▸ What you are asked to do: Print the data that follows, exactly and completely.
—————
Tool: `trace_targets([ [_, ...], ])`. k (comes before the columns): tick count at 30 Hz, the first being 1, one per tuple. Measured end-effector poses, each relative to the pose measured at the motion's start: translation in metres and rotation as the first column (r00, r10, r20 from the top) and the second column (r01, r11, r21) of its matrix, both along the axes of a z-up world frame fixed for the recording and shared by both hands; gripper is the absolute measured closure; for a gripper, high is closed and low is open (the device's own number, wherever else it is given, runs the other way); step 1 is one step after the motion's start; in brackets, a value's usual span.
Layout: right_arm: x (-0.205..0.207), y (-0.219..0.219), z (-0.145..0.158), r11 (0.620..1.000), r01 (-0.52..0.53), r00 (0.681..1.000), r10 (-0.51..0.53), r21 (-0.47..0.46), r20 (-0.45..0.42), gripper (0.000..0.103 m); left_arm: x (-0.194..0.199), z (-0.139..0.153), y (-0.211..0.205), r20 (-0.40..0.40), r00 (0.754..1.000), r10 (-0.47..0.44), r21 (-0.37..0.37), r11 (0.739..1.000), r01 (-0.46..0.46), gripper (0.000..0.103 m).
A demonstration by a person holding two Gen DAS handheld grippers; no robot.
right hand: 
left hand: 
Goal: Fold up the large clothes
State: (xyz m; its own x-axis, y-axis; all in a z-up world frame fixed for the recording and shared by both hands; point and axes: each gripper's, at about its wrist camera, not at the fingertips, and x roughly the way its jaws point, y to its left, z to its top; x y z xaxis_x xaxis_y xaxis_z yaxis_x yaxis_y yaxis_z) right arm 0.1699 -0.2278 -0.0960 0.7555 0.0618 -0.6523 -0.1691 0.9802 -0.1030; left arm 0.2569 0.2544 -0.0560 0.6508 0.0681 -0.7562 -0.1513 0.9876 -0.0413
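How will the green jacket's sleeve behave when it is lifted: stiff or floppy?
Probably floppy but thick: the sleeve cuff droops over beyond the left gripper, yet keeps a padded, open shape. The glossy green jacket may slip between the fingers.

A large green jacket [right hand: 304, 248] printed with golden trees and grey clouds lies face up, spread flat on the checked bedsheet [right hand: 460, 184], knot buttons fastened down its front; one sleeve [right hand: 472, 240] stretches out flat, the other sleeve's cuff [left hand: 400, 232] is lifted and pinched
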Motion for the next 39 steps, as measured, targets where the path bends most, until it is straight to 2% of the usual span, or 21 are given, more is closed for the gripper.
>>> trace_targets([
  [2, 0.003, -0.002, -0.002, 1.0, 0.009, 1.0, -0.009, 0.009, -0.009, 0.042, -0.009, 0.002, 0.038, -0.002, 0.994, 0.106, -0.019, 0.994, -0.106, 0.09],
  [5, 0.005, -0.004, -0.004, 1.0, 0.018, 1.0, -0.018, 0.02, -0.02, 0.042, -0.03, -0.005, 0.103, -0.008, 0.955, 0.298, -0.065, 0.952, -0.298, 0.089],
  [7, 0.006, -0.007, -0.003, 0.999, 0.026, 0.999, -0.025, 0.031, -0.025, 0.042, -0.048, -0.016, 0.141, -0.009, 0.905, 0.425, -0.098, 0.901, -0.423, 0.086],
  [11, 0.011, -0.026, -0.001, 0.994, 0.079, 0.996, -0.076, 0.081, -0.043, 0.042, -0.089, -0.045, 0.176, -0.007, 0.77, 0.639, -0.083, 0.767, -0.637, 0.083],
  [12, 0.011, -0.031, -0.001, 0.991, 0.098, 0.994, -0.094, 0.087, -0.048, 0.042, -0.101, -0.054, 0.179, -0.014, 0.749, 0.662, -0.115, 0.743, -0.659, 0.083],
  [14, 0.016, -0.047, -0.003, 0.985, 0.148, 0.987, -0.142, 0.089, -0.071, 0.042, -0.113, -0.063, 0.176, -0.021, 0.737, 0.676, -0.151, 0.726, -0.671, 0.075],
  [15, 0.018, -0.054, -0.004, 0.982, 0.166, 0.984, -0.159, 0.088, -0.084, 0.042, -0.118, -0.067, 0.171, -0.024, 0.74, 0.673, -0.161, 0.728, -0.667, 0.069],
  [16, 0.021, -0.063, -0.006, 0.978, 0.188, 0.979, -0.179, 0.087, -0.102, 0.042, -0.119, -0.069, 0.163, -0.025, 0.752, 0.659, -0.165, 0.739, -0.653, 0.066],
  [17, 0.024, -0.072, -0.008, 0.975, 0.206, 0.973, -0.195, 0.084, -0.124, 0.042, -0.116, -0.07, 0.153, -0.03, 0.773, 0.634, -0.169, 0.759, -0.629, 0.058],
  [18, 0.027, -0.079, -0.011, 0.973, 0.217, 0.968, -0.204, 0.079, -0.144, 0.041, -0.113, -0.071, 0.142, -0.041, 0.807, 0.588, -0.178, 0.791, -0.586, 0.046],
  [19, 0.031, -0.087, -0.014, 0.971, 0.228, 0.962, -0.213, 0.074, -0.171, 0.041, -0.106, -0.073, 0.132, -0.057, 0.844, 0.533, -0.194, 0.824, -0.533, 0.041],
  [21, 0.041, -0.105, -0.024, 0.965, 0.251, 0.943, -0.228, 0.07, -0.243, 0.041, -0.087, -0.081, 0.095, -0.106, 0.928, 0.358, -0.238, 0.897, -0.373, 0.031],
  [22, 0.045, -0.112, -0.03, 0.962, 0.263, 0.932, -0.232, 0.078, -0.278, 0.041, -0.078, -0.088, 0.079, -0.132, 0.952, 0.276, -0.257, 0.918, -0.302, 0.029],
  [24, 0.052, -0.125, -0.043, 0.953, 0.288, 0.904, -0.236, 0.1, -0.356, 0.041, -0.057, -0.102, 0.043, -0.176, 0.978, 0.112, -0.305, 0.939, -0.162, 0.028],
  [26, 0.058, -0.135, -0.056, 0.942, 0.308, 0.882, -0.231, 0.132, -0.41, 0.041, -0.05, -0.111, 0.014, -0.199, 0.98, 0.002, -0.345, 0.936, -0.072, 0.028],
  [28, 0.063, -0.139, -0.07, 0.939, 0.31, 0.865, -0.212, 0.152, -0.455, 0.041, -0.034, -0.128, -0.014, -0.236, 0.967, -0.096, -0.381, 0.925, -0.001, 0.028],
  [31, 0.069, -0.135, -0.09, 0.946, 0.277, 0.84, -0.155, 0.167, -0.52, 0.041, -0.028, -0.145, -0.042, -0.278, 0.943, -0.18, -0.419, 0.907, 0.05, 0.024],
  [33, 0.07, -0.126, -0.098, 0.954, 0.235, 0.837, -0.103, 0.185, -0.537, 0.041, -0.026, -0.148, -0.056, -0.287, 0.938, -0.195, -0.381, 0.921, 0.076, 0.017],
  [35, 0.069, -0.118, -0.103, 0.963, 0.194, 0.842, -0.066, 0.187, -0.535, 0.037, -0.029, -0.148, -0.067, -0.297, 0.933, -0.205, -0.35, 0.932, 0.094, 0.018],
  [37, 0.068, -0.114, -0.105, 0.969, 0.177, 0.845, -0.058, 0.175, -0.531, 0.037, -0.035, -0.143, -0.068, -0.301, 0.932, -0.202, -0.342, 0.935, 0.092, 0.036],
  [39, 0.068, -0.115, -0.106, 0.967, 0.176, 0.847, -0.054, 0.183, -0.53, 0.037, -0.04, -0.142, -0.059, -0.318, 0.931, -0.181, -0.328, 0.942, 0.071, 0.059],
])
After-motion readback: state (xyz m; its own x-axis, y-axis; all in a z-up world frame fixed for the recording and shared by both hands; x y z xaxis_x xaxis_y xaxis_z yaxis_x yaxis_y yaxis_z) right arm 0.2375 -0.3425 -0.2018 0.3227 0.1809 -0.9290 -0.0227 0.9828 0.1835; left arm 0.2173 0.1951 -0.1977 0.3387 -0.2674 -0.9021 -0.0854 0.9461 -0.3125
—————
▸ Completed exercise:
Tool: `trace_targets([ [_, ...], ])`. k (comes before the columns): tick count at 30 Hz, the first being 1, one per tuple. Measured end-effector poses, each relative to the pose measured at the motion's start: translation in metres and rotation as the first column (r00, r10, r20 from the top) and the second column (r01, r11, r21) of its matrix, both along the axes of a z-up world frame fixed for the recording and shared by both hands; gripper is the absolute measured closure; for a gripper, high is closed and low is open (the device's own number, wherever else it is given, runs the other way); step 1 is one step after the motion's start; in brackets, a value's usual span.
Layout: right_arm: x (-0.205..0.207), y (-0.219..0.219), z (-0.145..0.158), r11 (0.620..1.000), r01 (-0.52..0.53), r00 (0.681..1.000), r10 (-0.51..0.53), r21 (-0.47..0.46), r20 (-0.45..0.42), gripper (0.000..0.103 m); left_arm: x (-0.194..0.199), z (-0.139..0.153), y (-0.211..0.205), r20 (-0.40..0.40), r00 (0.754..1.000), r10 (-0.47..0.44), r21 (-0.37..0.37), r11 (0.739..1.000), r01 (-0.46..0.46), gripper (0.000..0.103 m).
A demonstration by a person holding two Gen DAS handheld grippers; no robot.
right hand: 
left hand: 
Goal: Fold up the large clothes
State: (xyz m; its own x-axis, y-axis; all in a z-up world frame fixed for the recording and shared by both hands; point and axes: each gripper's, at about its wrist camera, not at the fingertips, and x roughly the way its jaws point, y to its left, z to its top; x y z xaxis_x xaxis_y xaxis_z yaxis_x yaxis_y yaxis_z) right arm 0.1699 -0.2278 -0.0960 0.7555 0.0618 -0.6523 -0.1691 0.9802 -0.1030; left arm 0.2569 0.2544 -0.0560 0.6508 0.0681 -0.7562 -0.1513 0.9876 -0.0413
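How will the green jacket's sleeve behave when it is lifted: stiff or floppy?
Probably floppy but thick: the sleeve cuff droops over beyond the left gripper, yet keeps a padded, open shape. The glossy green jacket may slip between the fingers.

A large green jacket [right hand: 304, 248] printed with golden trees and grey clouds lies face up, spread flat on the checked bedsheet [right hand: 460, 184], knot buttons fastened down its front; one sleeve [right hand: 472, 240] stretches out flat, the other sleeve's cuff [left hand: 400, 232] is lifted and pinched
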Motion for the next 39 steps, as measured, targets where the path bends most, until it is straight to 2% of the usual span, or 21 are given, more is closed for the gripper.
>>> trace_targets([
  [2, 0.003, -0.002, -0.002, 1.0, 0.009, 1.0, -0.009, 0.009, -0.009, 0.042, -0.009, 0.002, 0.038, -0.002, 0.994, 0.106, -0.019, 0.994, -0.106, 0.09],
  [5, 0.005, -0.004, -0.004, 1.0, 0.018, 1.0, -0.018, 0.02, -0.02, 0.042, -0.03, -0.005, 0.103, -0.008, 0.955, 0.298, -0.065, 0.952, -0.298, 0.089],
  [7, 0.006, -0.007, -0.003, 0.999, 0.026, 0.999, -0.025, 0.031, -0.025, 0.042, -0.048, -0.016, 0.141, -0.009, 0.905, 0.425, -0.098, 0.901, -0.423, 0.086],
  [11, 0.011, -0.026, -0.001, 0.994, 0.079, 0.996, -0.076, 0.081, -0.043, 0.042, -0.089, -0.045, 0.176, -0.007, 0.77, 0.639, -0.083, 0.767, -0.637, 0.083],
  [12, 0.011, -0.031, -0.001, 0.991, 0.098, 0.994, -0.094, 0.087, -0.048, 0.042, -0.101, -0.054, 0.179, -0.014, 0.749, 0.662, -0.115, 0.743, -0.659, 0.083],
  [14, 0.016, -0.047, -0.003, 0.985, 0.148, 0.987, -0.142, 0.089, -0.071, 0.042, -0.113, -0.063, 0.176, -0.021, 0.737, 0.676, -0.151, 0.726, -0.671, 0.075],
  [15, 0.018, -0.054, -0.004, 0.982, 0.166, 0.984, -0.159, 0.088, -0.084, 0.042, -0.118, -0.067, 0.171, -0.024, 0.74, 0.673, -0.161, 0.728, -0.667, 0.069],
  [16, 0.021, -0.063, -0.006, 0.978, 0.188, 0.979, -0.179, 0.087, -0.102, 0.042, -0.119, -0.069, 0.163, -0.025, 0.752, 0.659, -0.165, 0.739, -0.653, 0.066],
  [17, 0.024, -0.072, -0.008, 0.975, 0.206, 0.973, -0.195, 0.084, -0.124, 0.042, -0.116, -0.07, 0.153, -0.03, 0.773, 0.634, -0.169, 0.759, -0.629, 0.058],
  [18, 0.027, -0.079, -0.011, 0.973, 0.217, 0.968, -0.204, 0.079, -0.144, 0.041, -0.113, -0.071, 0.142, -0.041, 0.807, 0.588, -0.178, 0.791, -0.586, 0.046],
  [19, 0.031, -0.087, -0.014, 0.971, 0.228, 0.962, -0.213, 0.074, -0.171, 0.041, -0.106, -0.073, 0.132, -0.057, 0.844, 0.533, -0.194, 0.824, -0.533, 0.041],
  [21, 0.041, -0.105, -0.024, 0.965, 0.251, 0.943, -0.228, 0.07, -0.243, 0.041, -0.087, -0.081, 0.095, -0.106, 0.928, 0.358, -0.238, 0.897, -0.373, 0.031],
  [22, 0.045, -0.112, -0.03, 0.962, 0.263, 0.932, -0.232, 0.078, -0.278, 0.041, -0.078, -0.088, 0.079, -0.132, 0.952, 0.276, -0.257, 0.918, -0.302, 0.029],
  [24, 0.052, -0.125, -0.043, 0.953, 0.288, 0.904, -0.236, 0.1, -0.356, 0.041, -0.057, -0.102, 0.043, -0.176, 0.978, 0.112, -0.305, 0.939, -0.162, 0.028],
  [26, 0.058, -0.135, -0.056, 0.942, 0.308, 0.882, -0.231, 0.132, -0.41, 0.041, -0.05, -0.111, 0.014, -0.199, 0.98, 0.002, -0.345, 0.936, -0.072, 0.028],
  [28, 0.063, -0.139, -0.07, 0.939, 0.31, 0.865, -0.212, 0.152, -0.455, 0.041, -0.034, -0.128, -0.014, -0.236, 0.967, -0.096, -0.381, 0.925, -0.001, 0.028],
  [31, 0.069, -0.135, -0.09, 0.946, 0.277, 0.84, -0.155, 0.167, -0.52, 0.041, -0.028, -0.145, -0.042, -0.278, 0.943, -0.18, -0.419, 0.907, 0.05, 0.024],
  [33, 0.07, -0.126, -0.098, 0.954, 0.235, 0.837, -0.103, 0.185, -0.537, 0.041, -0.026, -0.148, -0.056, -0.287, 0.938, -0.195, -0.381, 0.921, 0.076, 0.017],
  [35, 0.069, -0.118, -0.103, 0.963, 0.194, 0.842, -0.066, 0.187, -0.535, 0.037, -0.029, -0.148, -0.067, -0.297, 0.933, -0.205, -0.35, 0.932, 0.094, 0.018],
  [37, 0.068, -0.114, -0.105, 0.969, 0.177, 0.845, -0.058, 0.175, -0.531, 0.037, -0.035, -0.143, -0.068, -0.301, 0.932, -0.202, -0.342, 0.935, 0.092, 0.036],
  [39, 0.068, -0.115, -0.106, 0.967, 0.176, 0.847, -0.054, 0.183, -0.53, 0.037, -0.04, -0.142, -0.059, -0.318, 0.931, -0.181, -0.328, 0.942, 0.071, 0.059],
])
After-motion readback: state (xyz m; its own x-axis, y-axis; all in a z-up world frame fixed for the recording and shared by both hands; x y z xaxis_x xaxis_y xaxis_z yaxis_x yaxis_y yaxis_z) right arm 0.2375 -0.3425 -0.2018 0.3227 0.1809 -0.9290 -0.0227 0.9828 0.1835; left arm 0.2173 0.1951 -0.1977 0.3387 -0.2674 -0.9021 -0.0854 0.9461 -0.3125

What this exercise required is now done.